Dawkins assumes just such a topography. His evolutionary hills
have gentle slopes, so that inching uphill always works. That follows Fisher
chapter and verse: picture each gene that contributes to better eyesight as
if it were one of millions upon millions of fine sand grains. Piling up all
that sand automatically produces a neatly conical sand pile with just one
peak, a smooth mound to climb. In this way, complex adaptations such as the
eye can always come about via a sequence of extremely small, additive changes
to their individual parts, each change selectively advantageous and so seized
on by natural selection.
The key question is whether the biological world really works
that way, or rather, how often it works that way. And that question
divides into two parts. Theoretically speaking: what works better as the raw
material or "step size" for adaptation-countless genes each contributing
a tiny effect, or a handful of genes of intermediate or large effect? Empirically
speaking: how does adaptation really play out in the biological world? Are
large mutations really always harmful, as Fisher argued? Do organisms usually
tiptoe in the adaptive landscape or take larger strides? Are adaptive landscapes
usually smooth sand piles, jagged alpine ranges, or something in between?
Fisher addressed the theoretical question via a mathematical
version of the "monkey wrench" argument: A large mutation would
be much more likely than a small one to gum up the works of a complex, finely-constructed
instrument like a microscope.
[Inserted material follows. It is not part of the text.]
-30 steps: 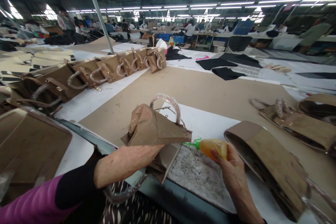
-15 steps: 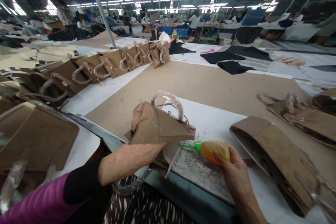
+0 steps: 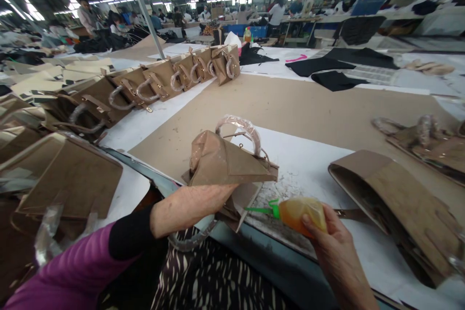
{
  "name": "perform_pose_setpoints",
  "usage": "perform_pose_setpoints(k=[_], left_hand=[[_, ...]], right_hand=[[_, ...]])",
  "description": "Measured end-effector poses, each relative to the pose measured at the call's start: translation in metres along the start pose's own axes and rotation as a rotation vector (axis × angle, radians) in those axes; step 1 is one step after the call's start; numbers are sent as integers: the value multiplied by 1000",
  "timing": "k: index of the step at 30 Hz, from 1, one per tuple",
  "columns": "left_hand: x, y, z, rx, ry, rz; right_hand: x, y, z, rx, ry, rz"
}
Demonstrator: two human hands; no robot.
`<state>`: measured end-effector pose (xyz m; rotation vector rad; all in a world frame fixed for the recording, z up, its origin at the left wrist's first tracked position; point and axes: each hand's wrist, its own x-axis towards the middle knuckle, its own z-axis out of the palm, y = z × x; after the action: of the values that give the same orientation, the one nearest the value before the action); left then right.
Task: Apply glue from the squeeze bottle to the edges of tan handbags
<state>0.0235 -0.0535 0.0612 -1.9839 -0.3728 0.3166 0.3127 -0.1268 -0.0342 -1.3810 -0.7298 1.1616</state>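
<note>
My left hand (image 3: 209,198) reaches under a tan handbag (image 3: 227,162) at the table's near edge and holds it up; the fingers are hidden beneath the bag. The bag's plastic-wrapped handle (image 3: 240,128) arches over its top. My right hand (image 3: 327,237) is closed round an orange squeeze bottle (image 3: 300,210) with a green nozzle (image 3: 259,209) that points left at the bag's lower flap. Under the nozzle lies a glue-stained work slab (image 3: 286,237).
A row of tan handbags (image 3: 160,82) runs along the left of the table. Unfinished bag bodies lie at the right (image 3: 392,203) and near left (image 3: 72,179). Black fabric pieces (image 3: 327,70) lie farther back. Other people work at distant tables (image 3: 276,12).
The view has tipped downward, so everything sits lower and slightly right in frame. The bottle's nozzle has dropped from the bag's side to below its lower flap. Both hands keep their hold.
</note>
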Motion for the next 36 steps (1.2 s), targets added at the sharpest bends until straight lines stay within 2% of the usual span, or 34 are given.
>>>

It's not hard to see why. Once one is at a mountain
top, a large step is much more likely to lead to free-fall disaster. But the
microscope analogy can easily mislead. Fisher's example considers a mutation's
potential benefits in a particularly simple setting-precisely where there
is just one mountain top, and in an infinite population. But if I'm astride
K90 with Mt. Everest just off to the left, then a large step might do better
to carry me towards the higher peak than a small one. The more an adaptive
landscape resembles the Himalayas, with peaks crowded together-a likely consequence
of developmental interactions, which crumple the adaptive landscape, as we'll
see-the worse for Fisher's analogy. Small wonder then that Dawkins's topographic
maps and the gradual evolutionary computer simulations he invokes constantly
alter how mountain heights get measured, resorting to a single factor-first
for eyes, it's visual resolution; next, for spider webs, it's insect-trapping
effectiveness; then, for insect wings, it's aerodynamic lift or temperature-regulating
ability. An appropriate move, since hill-climbing is guaranteed to work only
if there's exactly one peak and one proxy for fitness that can be optimized,
one dimension at a time.
Even assuming a single adaptive peak, Fisher's microscope analogy
focuses on only half the evolutionary equation-variation in individuals, essentially
the jet fuel that evolution burns-and not the other half-the selective engine
that sifts variations and determines which remain written in the book of life.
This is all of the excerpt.